Like a skilled orator, Isaiah has approached his target group indirectly, but now he unleashes on them the full force of his inspired rhetoric. The word “scoffers,” in verse 14, is a strong indictment, since scoffing in the Old Testament thought, is the very last degree of ungodliness. The rulers in Jerusalem are, if anything, worse than those in Samaria had been. The words attributed to them in verse 15 are highly ironic. They themselves would hardly have described their alliance with Egypt in these terms, but Isaiah puts into their mouths words which show the real import of what they have done. They have inn reality entered into a covenant with death and made an agreement with the grave (Sheol). If they think God’s judgment will pass them by as it did their ancestors, they are mistaken. The promise of effective support which the alliance offered was a false hope, and the faithless diplomacy by which it was constructed was therefore a “refuge of lies” (v. 17).

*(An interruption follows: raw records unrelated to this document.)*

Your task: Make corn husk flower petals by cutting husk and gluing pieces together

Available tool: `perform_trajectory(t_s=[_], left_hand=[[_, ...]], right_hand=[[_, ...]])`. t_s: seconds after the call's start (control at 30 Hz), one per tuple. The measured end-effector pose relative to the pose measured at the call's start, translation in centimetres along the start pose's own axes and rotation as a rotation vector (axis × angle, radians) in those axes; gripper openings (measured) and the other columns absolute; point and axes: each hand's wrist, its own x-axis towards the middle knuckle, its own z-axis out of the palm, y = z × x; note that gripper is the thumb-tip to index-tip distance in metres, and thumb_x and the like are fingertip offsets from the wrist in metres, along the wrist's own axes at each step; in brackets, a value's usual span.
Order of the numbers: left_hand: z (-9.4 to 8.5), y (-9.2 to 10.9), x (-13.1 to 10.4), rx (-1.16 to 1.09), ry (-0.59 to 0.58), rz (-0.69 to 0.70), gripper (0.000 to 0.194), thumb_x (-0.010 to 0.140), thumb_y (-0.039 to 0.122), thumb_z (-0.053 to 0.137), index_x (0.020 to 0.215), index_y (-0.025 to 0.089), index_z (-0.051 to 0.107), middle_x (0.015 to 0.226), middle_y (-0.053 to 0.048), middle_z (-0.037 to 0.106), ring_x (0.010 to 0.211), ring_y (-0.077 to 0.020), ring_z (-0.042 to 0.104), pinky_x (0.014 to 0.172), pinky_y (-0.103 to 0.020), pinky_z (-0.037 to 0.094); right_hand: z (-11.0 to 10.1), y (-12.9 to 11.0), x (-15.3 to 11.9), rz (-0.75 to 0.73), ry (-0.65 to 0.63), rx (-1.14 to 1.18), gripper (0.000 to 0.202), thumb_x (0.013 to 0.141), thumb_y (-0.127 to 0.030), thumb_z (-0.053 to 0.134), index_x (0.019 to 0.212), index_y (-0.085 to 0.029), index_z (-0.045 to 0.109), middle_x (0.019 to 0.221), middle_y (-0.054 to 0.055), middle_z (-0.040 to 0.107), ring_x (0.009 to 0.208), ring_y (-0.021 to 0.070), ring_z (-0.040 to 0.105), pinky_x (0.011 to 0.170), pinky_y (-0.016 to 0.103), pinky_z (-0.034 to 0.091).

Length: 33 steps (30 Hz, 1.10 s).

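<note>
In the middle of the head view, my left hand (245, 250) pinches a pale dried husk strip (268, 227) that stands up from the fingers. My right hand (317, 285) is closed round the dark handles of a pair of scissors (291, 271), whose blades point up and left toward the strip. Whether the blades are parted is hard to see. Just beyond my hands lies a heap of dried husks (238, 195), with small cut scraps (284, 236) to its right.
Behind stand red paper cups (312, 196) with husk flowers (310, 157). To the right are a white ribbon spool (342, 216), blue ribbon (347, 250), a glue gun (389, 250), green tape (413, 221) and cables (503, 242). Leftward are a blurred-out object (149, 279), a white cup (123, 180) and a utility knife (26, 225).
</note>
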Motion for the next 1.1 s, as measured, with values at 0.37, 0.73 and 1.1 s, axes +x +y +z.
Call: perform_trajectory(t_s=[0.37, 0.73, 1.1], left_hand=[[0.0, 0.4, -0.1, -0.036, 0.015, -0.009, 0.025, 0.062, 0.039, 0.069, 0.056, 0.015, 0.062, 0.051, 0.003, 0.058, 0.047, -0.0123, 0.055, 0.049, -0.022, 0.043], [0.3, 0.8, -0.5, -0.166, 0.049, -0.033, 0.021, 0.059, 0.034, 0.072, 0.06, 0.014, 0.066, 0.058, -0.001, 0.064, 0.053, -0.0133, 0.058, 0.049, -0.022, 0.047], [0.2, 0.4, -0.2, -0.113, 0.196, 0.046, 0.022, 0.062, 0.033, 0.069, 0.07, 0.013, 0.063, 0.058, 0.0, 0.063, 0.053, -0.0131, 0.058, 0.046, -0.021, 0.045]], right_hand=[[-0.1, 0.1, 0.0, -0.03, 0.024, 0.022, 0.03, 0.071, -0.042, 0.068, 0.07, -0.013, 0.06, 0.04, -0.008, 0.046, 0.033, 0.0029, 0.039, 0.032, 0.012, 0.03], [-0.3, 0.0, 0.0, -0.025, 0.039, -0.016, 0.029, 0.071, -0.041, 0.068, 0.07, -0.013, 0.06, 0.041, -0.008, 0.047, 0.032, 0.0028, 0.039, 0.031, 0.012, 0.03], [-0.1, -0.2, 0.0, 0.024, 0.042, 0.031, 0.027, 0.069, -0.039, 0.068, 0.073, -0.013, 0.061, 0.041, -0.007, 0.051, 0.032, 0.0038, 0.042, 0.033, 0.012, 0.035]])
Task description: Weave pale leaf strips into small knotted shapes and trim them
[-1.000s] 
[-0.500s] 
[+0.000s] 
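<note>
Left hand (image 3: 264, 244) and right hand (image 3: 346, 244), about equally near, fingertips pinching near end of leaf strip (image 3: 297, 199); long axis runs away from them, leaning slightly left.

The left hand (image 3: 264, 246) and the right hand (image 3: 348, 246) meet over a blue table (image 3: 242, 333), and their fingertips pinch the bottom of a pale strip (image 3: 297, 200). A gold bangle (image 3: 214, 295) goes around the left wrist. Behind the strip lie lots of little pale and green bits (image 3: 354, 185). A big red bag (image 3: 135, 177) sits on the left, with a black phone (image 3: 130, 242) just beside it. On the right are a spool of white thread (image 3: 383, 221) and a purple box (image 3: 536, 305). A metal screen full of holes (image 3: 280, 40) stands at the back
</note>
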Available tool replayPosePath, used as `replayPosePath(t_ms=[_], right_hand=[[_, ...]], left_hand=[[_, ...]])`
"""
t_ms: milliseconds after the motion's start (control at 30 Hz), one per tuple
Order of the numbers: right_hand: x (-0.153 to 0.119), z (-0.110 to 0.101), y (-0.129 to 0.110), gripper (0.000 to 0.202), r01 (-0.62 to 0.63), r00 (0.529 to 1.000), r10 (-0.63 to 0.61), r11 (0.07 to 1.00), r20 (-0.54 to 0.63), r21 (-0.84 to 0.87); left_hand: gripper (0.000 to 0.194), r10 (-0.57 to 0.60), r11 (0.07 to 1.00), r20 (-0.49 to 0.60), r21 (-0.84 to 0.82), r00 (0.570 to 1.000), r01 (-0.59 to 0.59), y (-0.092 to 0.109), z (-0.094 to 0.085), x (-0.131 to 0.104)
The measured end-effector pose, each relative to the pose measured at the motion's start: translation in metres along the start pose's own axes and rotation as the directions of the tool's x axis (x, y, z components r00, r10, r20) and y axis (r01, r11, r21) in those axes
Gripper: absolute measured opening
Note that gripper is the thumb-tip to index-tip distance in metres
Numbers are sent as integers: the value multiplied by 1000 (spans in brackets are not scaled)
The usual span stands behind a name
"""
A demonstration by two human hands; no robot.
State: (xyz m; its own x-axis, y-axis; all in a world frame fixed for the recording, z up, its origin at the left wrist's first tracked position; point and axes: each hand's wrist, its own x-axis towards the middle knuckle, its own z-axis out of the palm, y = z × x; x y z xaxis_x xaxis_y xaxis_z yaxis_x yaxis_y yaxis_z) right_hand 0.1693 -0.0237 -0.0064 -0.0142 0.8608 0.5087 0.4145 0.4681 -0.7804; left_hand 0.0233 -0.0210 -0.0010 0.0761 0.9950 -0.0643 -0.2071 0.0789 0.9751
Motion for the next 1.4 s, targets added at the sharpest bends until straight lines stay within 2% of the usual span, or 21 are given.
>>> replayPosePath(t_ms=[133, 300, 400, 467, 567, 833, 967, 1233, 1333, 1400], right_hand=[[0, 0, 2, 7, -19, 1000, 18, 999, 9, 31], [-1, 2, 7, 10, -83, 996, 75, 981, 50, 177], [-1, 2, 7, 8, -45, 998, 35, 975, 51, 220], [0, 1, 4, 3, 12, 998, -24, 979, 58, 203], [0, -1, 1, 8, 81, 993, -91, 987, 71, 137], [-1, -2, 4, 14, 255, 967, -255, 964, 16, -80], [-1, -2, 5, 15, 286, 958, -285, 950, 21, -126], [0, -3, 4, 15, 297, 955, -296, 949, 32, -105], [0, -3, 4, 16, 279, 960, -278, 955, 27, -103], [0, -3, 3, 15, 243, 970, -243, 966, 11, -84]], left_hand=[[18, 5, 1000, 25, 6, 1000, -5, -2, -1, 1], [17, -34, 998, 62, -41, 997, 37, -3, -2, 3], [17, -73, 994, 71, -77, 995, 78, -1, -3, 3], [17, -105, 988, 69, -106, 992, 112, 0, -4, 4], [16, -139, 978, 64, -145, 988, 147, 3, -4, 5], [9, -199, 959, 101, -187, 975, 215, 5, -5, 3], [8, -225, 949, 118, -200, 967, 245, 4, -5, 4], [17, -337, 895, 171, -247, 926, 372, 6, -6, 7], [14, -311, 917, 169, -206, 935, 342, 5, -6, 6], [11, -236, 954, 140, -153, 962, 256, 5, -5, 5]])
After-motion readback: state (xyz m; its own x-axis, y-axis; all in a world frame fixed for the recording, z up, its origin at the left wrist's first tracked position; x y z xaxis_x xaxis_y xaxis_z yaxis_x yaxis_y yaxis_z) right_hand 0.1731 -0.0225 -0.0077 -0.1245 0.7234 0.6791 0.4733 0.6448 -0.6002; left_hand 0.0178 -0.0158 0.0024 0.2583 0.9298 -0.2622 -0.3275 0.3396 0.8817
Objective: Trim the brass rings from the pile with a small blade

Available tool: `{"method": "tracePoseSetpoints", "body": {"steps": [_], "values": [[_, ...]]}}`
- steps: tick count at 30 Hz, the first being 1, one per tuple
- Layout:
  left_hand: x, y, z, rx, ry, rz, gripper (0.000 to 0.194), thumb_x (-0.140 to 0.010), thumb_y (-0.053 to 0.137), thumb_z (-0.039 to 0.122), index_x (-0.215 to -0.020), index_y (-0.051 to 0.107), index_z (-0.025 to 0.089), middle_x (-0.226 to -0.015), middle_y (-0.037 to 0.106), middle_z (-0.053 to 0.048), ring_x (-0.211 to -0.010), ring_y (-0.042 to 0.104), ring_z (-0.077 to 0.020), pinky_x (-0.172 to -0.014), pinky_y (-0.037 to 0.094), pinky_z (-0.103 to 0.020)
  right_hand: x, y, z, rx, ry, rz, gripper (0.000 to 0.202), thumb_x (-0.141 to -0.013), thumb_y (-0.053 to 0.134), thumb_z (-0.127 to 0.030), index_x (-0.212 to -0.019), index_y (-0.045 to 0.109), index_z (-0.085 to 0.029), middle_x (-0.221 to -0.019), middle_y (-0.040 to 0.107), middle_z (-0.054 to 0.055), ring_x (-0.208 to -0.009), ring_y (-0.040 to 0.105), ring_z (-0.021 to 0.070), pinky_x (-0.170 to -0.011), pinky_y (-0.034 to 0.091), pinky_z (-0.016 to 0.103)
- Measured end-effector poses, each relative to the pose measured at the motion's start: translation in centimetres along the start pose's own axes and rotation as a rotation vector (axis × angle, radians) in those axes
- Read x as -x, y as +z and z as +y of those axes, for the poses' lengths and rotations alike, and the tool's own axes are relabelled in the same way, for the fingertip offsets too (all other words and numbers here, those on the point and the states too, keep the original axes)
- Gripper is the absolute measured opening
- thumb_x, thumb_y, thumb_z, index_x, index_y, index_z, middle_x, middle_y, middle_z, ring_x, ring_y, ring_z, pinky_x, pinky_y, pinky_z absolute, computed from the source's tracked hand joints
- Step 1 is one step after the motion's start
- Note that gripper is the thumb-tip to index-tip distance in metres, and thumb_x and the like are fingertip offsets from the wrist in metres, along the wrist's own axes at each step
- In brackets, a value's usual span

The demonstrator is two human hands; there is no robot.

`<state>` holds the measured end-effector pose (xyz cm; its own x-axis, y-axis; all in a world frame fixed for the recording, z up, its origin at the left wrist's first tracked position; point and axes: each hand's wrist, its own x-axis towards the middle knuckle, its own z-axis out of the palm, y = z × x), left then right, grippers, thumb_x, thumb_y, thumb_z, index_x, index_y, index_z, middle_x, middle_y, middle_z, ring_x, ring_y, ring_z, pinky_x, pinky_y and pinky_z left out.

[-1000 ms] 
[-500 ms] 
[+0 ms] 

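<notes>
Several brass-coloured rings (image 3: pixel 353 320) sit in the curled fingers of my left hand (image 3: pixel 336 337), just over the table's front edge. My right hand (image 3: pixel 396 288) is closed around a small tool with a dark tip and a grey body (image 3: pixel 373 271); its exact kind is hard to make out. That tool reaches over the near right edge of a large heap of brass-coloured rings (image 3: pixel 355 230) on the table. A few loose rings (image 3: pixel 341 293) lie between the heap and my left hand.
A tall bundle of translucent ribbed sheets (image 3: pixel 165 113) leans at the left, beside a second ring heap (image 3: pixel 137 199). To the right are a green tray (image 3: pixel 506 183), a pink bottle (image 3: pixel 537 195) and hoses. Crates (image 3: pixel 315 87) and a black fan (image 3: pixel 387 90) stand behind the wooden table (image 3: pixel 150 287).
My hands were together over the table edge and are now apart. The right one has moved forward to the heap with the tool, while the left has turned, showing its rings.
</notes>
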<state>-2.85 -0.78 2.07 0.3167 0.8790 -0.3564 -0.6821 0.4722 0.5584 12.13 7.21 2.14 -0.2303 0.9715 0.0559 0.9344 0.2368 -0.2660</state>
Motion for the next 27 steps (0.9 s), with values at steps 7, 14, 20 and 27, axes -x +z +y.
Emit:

Like the fool’s house in Matthew 7:26-27, it would be swept away; or to put it another way, having made their bed they will have to lie on it, but they will find that it is too short; it will not give them any comfort or protection.
These were not idle threats, as Jerusalem’s leaders were soon to learn to their great loss. But neither did they represent the Lord’s normal attitude to His people or His way of relating to them. Much more typical were His actions at Mount Perazim and Gibeon referred to in verse 21. At Perazim He gave victory to David by breaking through his enemies like a bursting flood, and at Gibeon He defeated Israel’s enemies by raining down hailstones upon them from heaven. That is how He would prefer to act now, and that is why He appeals to His people in verse 22 to stop their scoffing. But since they will not listen, He must turn His judgment, pictured as flood and hail in verse 17, against His own people and use their enemies as His instrument to punish them. It is the very reverse of the way things used to be, and not at all the way the Lord desires them to be. Like a loving father who must take a stick to his rebellious son, he does what he must do with a heavy heart (v. 21b). A parent who acts in this way does so with an eye to the future – to the good that will come if what is hard but necessary is done now.
The same basic thought underlies the image of the precious cornerstone, the sure foundation (v. 16) which stands centrally within the unit and is in many ways the key to the whole. The Lord demolishes what is false only that the true may rise in its place. He acts in the interests of the long term. His ultimate aim is not the destruction of Zion but its renewal. Demolition is a necessary, if distasteful, prelude to rebuilding. And the Lord is already laying the foundation for that new Zion of the future. The stone bears an inscription which gives the hallmark of this community: the one who trusts will never be dismayed. It represents collectively those who, very much against the current trend, placed their whole confidence in the Lord and waited quietly and confidently for Him to act. It was from among this faithful remnant that the Messiah finally came, which is why the New Testament writers see this verse fulfilled ultimately in Christ Jesus.
Isaiah 28:14-22 Reflection Questions:
Have you ever been disciplined by the Lord? What lesson did you learn?
What are you building your house on, Rock or sand?
Are you relying on world or placing your whole confidence in the Lord?